— TASK DETAILS —
Return all lines in the data where the string "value" can be found.

— GIVEN INFORMATION —
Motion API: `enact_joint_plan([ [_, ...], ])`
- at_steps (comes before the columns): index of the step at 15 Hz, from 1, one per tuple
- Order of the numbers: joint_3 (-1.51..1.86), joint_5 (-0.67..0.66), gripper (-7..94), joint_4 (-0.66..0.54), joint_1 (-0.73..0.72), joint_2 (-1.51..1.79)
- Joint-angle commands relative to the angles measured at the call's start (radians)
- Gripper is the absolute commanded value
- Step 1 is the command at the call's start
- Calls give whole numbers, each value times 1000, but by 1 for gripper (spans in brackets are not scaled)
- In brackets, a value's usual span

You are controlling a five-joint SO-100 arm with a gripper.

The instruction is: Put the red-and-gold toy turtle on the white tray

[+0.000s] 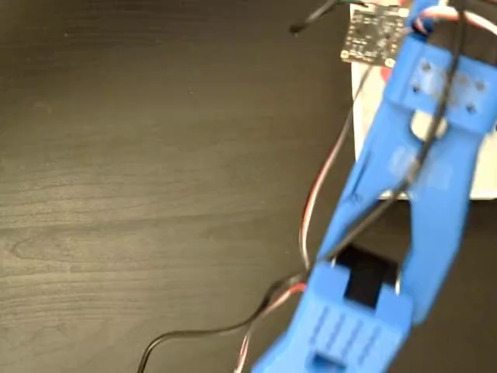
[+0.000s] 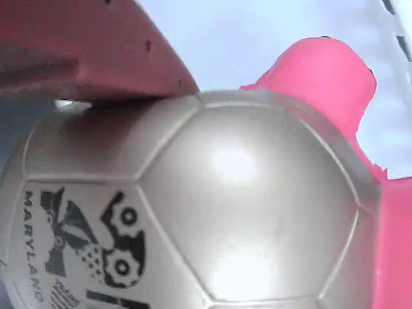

— REPLY TO THE TASK —
- Gripper is the absolute commanded value
- Calls give whole numbers, each value times 1000, but by 1 for gripper (spans in brackets are not scaled)
- In brackets, a value's usual span

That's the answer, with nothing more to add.